• **Task goal**:
When you reach the line with "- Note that" in the data below, begin printing lines exactly, and stop once the line with "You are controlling" has been printed.

• **Information provided**:
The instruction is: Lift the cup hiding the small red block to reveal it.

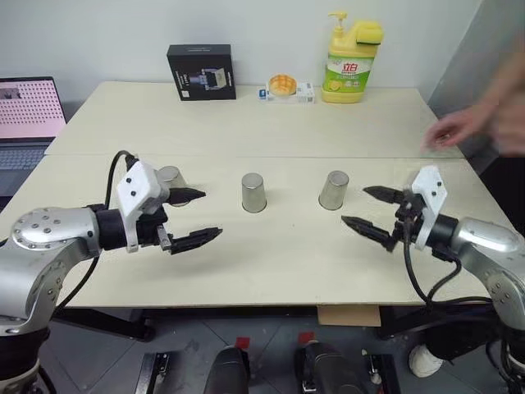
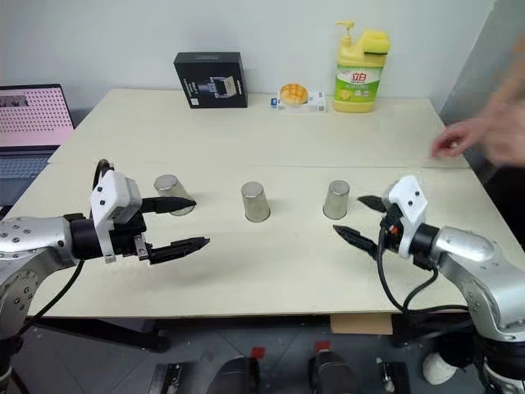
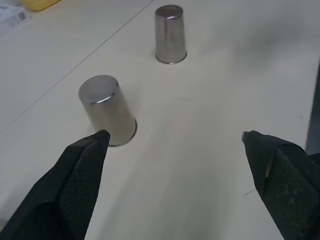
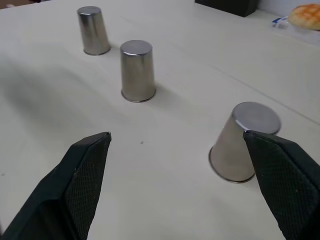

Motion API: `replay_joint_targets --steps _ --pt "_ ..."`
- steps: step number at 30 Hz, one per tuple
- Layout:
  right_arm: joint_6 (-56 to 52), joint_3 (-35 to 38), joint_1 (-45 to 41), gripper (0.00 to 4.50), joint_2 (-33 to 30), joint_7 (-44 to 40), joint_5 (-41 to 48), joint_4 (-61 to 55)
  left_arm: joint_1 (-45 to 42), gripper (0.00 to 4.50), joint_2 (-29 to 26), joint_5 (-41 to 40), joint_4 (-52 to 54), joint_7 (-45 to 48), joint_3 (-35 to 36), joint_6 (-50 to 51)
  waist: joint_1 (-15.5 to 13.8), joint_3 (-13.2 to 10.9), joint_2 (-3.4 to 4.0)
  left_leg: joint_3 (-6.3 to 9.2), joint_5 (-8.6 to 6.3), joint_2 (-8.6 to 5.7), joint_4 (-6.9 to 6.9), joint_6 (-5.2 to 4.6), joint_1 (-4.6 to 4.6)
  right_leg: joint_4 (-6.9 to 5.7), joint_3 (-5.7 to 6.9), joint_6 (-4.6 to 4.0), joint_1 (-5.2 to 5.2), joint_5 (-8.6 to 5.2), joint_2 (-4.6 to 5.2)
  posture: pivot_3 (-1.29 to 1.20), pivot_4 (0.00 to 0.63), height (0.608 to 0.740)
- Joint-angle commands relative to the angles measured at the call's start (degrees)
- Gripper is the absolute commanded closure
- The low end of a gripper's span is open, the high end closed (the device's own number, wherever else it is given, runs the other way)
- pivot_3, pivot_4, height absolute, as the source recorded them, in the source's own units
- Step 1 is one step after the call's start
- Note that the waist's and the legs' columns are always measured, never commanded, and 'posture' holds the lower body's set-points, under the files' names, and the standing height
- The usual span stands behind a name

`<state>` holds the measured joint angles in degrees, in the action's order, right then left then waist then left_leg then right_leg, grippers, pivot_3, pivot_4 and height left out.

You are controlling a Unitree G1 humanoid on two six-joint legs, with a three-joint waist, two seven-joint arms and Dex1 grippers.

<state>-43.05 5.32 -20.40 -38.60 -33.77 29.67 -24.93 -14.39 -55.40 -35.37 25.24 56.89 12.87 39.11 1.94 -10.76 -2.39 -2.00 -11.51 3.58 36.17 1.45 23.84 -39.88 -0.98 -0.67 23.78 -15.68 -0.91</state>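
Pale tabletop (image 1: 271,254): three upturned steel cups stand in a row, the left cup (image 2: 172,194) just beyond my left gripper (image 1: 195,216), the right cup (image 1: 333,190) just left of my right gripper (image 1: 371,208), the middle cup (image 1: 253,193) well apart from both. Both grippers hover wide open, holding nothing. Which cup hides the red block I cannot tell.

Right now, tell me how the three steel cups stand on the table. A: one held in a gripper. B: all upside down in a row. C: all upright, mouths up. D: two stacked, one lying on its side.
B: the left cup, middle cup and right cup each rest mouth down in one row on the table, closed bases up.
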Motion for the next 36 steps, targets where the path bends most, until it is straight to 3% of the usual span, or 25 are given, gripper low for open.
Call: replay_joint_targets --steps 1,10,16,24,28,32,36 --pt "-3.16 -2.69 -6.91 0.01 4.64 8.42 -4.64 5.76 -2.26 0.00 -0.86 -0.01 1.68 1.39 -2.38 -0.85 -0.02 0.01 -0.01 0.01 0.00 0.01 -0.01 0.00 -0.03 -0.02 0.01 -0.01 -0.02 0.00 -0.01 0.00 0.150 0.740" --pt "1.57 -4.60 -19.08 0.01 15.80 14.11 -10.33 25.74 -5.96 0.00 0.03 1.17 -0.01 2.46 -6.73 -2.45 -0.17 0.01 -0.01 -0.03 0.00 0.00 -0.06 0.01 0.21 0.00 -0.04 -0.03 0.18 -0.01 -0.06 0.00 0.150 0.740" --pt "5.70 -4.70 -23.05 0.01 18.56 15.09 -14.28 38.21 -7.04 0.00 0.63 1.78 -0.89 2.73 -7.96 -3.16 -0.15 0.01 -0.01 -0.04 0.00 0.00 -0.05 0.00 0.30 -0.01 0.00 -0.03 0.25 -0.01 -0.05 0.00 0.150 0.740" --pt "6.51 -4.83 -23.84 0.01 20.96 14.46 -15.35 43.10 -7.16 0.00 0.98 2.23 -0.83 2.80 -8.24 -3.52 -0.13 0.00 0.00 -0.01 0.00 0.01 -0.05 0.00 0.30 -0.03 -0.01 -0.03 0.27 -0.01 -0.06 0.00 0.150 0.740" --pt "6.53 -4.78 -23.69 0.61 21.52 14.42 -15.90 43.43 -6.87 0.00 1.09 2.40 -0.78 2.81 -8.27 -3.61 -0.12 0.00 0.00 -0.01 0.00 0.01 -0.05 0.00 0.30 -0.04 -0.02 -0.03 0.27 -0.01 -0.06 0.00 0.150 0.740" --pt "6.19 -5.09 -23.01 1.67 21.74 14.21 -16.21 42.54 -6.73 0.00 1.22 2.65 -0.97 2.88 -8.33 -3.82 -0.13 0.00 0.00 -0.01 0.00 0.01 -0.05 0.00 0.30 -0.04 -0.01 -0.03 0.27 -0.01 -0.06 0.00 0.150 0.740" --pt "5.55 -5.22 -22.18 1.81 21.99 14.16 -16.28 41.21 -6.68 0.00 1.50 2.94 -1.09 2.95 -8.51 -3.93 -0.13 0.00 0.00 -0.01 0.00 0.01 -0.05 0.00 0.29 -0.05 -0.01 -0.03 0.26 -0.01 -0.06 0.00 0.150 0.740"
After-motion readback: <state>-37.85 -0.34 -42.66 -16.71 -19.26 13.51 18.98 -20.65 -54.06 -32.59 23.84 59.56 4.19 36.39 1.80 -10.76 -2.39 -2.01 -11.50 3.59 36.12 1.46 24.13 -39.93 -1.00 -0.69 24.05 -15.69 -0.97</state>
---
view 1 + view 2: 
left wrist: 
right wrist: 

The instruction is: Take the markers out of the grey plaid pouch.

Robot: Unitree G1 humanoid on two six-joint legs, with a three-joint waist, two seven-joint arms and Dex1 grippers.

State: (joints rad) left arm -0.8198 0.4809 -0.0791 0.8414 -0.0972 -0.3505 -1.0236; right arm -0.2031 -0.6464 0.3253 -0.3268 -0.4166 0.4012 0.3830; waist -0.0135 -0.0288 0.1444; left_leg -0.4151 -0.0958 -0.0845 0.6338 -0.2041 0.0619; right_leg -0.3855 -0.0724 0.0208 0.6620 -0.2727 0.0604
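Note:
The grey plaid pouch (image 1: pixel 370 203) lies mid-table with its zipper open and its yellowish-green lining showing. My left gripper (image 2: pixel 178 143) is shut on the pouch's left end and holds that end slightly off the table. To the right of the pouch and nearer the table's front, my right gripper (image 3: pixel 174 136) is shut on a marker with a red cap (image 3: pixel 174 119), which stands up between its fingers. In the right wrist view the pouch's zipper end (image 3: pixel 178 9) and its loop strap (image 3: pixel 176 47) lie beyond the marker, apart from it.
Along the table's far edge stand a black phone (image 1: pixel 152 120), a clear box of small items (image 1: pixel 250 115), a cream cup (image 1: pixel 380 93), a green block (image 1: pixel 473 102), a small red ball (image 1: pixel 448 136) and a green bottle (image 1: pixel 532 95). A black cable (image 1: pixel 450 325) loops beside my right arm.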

• **Response for this exercise**:
- Note that the waist's and the legs' columns are always measured, never commanded, and 'posture' holds the lower body's set-points, under the files' names, and the standing height
- The usual span stands behind a name

`<state>` holds the measured joint angles in degrees, in the action's order, right then left then waist then left_leg then right_leg, grippers, pivot_3, pivot_4 and height left out.

You are controlling a Unitree G1 humanoid on two six-joint legs, with a three-joint waist, two seven-joint arms and Dex1 grippers.

With this, the exercise is finished.